_ABOUT THIS EXERCISE_.
Output the listing word for word, minus pictures.

:::

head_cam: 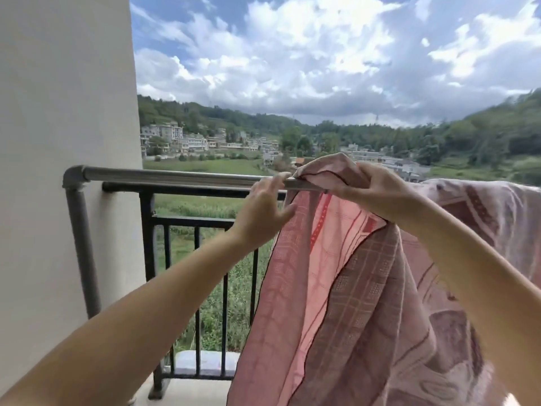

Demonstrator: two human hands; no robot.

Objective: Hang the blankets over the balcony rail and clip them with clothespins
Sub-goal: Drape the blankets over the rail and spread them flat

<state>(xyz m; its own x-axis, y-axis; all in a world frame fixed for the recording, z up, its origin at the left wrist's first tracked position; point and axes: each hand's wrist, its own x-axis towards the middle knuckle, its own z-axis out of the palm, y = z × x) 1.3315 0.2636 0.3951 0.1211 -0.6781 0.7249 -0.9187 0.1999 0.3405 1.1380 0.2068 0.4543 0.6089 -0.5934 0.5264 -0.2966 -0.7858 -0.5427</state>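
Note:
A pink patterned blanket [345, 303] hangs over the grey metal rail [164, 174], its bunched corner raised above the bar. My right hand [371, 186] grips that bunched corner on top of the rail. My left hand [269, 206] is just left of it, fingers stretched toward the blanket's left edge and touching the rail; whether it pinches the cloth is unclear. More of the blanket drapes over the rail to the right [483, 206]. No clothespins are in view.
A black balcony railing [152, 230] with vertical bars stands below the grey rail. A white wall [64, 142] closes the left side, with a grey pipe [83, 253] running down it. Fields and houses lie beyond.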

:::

_ANSWER SECTION_.
head_cam: 

Demonstrator: two human hands; no robot.

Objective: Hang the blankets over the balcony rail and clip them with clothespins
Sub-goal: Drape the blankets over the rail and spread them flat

<state>(xyz m; its own x-axis, y-axis; all in a world frame fixed for the recording, z up, its origin at the left wrist's first tracked position; point and axes: each hand's wrist, its own x-axis towards the middle knuckle, its own z-axis out of the palm, y = z × x) 1.3315 0.2636 0.3951 0.1211 -0.6781 0.7249 -0.9187 0.1999 0.3405 1.1380 0.2068 0.4543 0.6089 -0.5934 0.5264 -0.2966 -0.7858 -0.5427</state>
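Note:
A pink patterned blanket [345, 303] hangs over the grey metal rail [164, 174], its bunched corner raised above the bar. My right hand [371, 186] grips that bunched corner on top of the rail. My left hand [269, 206] is just left of it, fingers stretched toward the blanket's left edge and touching the rail; whether it pinches the cloth is unclear. More of the blanket drapes over the rail to the right [483, 206]. No clothespins are in view.
A black balcony railing [152, 230] with vertical bars stands below the grey rail. A white wall [64, 142] closes the left side, with a grey pipe [83, 253] running down it. Fields and houses lie beyond.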

That completes the output for this exercise.